The basic building blocks of CD-R media are cyanine dye, which is cyan blue
in color, and phthalocyanine dye, which is more or less colorless. The
reflective layer is either a silvery alloy, the exact composition of which
is proprietary, or 24K gold. There are gold/gold, green/gold, silver/blue,
and silver/silver CD-Rs. The apparent color is determined by the color of
the reflective layer (gold or silver) and the color of the dye (cyan or
colorless). For example, green/gold discs combine a gold reflective layer
with a cyan-colored dye, resulting in a gold appearance on the label side
and a green appearance on the writing side. The reason why there are
multiple formulations is that the materials and process for each are
patented. If a new vendor wants to get into the CD-R market, they have to
come up with a new combination of materials that conforms to the Orange Book
specifications.

Discs using the cyanine dye tend to have a wider tolerance for varying laser
intensities, but the theory is that discs made with phthalocyanine dye will
last longer. Of course CDR longevity is a hotly debated subject itself with
few agreed upon facts. Discs using silver reflective layers are reported to
have better reflectivity (gain) than gold discs, as well as better heat
transfer when burning, but gold reflective layer discs are supposed to last
longer. The gold discs also cost more to manufacture.

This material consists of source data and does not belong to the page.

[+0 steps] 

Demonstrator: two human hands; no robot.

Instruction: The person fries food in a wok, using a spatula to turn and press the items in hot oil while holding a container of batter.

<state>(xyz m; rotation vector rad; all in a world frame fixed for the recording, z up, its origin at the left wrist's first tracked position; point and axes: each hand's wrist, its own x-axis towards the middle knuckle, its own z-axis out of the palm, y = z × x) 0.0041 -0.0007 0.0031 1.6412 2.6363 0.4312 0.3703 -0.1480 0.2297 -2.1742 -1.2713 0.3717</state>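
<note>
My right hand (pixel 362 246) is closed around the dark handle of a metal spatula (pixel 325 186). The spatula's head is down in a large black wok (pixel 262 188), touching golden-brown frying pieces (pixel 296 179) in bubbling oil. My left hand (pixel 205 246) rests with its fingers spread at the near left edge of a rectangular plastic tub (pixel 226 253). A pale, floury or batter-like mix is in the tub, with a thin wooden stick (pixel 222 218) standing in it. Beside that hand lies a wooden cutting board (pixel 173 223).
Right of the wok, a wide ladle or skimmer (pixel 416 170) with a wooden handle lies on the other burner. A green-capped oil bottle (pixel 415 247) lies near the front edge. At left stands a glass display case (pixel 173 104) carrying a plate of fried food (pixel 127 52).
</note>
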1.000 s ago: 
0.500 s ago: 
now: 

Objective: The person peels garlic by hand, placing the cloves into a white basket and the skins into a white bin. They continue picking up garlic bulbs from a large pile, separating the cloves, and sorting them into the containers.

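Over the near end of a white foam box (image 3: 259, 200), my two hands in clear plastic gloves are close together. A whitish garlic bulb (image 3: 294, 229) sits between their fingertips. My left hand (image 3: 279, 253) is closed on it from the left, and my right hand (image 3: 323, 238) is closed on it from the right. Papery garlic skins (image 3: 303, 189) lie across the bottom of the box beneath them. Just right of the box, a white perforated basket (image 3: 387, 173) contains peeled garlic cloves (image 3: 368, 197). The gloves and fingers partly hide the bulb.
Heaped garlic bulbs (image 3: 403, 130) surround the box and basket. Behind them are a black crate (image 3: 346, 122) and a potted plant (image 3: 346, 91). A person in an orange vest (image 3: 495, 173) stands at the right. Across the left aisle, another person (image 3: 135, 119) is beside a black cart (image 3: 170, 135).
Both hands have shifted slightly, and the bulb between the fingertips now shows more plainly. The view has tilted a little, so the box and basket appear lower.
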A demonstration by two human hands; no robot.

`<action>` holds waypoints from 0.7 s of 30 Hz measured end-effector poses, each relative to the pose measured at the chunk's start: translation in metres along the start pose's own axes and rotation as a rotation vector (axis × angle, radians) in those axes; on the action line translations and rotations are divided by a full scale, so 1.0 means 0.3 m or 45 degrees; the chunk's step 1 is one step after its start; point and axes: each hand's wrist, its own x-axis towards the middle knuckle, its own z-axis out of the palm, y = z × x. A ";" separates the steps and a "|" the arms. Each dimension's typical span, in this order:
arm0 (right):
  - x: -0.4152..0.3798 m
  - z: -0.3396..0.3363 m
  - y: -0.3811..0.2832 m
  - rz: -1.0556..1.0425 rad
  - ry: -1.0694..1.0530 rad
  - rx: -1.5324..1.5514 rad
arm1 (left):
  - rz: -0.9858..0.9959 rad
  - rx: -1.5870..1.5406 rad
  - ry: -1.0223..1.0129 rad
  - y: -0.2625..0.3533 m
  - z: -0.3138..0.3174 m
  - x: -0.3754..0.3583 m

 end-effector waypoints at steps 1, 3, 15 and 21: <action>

Which is best? There is no answer to this question. Besides these basic
building blocks there are a number of other variables in CDR manufacturing.
The thickness of the dye or reflective layer can differ. The groove
structure of the disc can be optimized for certain kinds of writing speeds
and so forth. There are many, many variables. The bottom line is that all
media today is light years better than it was just a few years ago (when
they were $30 a disc). BLER's (Block Error Rates) have gone WAY down. Also,
all discs have always had to conform to very rigid Orange Book standards.
Players and recorders, on the other hand, have not. And that's where the
trouble lies. They can vary wildly in their ability to read and write to
various media. So, at the end of the day the only thing that ultimately
matters in CDR media selection is what works with YOUR CD burner and CD
players. There is little rhyme or reason to this. Some discs work great in
one player, yet cannot be recognized or may skip wildly in another.
Fortunately most burners you buy will recommend a specific type or brand of
disc. We recommend you follow their recommendations. Beyond that anything
you learn will be mostly by trial and error. Do not get caught up in the
common sense that one type is inherently better than the other. We say the
differences aren't that significant. The only thing that matters is what
works well in your machine.

*****************************************************

Preventing CD-R Errors: Step 2, The Recording Environment 
CD-R media, like any other recording media, and CD-R drives, like any other 
storage devices, are susceptible to environmental factors. A cold, hot, dusty, 
wet, or humid room can have an adverse effect on the ability of your hardware 
to record an error-free CD. Likewise, media must be treated like any other 
storage medium. Check the manufacturer's recommended operating conditions for 
both your media and your recorder. Recorders generally will operate well at 5 to 
40 degrees Celsius and 25 to 80% humidity, with no condensation. Make sure 
your power is not subject to brownouts and check that the surface upon which the 
recorder is placed is not subject to vibration. Any vibration over .5G can 
cause the recorder to produce errors that are difficult to track down. A recorder 
sitting on top of an air conditioner, for instance, will suffer from 
excessive vibration; there have been reports of seemingly untraceable errors on discs 
that were recorded in facilities that are in or near the flight path of 
jetliners. 

Treat your media as you would any other recording media. If you store your 
media in a cold basement, give it a chance to acclimate to the prevalent 
conditions in the room where your recorder is located before you record to it. The 
best policy is to make sure that your media is stored in the same room where 
your recorder operates. When you receive your latest batch of media from Federal 
Express on a winter morning, give it a chance to warm up before you pop it 
into the recorder. Likewise, don't power on your recorder and immediately insert 
and record a disc. Give the recorder a chance to warm up, too. The best 
practice is to insert your blank media into the recorder while you are assembling or 
writing your image. During this period, the media and recorder will equalize 
in temperature. 

Preventing CD-R Errors: Step 3, Media and Recorder and CD-ROM Drive 
CD-R media, like any other recording media, is available from various 
manufacturers and distributors. Unlike other recording media, it has more 
incompatibilities with different recording devices. A 9-track tape, 3480 cartridge, 8mm 
tape, DAT, or 2120 tape is likely to work as well in one tape drive as another. 
Not so with CD-R media. Although the reasons that media works well in one 
drive and not in another have yet to be fully investigated and documented, the 
fact is that you will find that one or two particular brands of media will 
record with more reliability than others in your particular drive. 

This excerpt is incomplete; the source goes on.